O Sinpol afirma que o PCCV da polícia civil de Pernambuco não condiz com a escolaridade exigida para o ingresso na carreira, que é o de nível superior. “Dentre as várias distorções, há um tempo muito extenso para que o policial chegue ao topo da carreira. Hoje, para um policial ascender ao topo, ele precisa ter 30 anos de trabalho na polícia civil”, explica nota enviada pela entidade. O Sinpol propõe que o policial de Pernambuco chegue ao máximo da carreira em 17 anos.
Os dirigentes do Sindicato também aproveitaram a assembleia para fazer uma prestação de contas do seu trabalho nesses pouco mais de dois meses de atuação. Além de uma completa auditoria que está sendo feita nas contas da entidade, o Sinpol contratou nova banca de advogados, assessoria de imprensa e promoveu melhorias no departamento médico da entidade.
Por fim, os policiais também levantaram o debate sobre a polêmica das diárias dos plantões de carnaval.

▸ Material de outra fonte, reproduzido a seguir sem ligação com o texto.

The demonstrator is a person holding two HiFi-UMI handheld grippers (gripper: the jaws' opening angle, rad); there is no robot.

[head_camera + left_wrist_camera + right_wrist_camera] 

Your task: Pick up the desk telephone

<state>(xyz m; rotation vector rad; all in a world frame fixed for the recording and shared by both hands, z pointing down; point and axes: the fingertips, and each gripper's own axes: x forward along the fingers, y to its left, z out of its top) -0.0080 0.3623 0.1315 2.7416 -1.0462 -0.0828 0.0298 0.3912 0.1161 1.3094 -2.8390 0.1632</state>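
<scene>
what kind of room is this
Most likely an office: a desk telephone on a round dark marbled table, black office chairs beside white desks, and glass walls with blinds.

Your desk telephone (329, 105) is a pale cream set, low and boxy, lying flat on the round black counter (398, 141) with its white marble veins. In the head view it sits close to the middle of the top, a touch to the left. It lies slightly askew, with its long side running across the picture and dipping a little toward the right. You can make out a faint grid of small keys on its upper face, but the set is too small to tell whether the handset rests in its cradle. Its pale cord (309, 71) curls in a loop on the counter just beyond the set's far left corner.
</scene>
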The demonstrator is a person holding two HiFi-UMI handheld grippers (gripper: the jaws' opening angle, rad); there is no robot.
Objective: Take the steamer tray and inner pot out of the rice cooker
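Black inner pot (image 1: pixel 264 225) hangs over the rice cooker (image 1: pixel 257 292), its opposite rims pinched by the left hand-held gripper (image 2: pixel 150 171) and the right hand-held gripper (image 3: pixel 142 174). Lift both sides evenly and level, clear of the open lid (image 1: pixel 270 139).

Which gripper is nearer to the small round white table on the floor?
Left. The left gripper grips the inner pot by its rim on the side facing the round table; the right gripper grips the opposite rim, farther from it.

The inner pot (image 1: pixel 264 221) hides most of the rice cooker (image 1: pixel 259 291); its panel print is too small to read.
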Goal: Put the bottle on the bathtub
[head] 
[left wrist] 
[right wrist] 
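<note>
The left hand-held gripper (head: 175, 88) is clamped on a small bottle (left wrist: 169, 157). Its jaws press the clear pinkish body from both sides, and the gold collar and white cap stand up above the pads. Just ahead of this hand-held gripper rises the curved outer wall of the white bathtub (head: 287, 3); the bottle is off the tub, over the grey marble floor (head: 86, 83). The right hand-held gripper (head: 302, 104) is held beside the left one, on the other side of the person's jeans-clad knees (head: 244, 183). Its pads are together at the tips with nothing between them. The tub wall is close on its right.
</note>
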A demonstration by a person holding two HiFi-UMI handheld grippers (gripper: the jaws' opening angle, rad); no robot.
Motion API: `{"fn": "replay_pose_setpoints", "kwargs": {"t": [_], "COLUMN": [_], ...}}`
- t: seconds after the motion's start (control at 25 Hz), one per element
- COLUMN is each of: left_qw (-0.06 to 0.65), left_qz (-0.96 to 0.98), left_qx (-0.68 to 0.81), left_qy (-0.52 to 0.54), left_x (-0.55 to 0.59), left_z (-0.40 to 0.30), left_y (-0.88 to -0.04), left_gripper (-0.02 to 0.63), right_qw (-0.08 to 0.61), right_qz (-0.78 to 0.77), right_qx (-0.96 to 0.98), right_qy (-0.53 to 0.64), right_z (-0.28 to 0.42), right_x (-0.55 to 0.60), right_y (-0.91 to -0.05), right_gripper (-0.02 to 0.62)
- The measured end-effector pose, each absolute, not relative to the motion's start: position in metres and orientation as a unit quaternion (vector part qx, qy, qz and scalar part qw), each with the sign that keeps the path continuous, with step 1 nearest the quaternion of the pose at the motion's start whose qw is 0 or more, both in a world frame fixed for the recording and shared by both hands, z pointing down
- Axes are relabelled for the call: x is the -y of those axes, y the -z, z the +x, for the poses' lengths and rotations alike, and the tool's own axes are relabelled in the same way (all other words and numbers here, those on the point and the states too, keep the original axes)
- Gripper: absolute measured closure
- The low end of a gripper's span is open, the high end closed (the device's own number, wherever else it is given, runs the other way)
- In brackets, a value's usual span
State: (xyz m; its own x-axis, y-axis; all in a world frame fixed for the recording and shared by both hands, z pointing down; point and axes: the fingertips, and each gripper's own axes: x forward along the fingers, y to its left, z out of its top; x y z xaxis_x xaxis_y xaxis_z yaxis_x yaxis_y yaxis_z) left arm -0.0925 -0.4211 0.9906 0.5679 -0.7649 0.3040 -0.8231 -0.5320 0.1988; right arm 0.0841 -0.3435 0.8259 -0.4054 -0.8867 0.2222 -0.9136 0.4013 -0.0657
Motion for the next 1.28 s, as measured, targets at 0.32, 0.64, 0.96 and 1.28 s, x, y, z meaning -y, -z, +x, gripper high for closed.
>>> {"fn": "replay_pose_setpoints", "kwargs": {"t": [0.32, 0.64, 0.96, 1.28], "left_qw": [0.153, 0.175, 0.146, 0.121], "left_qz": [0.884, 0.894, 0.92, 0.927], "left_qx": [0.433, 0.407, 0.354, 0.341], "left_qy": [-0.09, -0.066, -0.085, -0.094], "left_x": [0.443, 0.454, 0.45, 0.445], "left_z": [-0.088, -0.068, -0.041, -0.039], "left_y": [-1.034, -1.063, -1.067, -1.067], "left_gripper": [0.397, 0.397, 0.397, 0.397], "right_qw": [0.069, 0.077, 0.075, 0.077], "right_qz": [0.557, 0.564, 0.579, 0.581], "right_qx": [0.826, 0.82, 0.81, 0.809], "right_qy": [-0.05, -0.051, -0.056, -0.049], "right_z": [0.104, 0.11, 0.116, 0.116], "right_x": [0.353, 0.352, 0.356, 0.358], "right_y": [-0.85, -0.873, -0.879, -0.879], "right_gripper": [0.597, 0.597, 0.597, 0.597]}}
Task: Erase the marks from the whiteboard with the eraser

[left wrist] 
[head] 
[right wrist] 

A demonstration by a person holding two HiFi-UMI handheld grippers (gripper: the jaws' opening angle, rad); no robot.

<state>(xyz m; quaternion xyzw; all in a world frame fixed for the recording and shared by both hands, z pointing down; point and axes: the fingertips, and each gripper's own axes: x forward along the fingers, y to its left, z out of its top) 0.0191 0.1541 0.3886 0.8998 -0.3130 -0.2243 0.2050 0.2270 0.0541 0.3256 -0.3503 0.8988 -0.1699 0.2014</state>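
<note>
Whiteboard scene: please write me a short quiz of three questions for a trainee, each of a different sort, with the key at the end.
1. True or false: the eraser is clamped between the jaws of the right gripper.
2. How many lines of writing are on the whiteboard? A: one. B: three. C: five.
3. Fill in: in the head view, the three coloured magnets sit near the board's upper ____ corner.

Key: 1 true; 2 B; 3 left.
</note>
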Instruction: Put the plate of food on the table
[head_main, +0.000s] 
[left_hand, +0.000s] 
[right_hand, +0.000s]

O departamento jurídico do sindicato vai auxiliar os profissionais que forem escalados para trabalhar no carnaval e, de decisão pessoal, não queiram fazê-lo, em horário extra, sem receber o valor devido e previsto na Constituição Federal para todos os trabalhadores. A assembléia contou com a presença de cerca de 1.600 policiais civis. Um novo encontro já foi marcado para o dia 25 de fevereiro.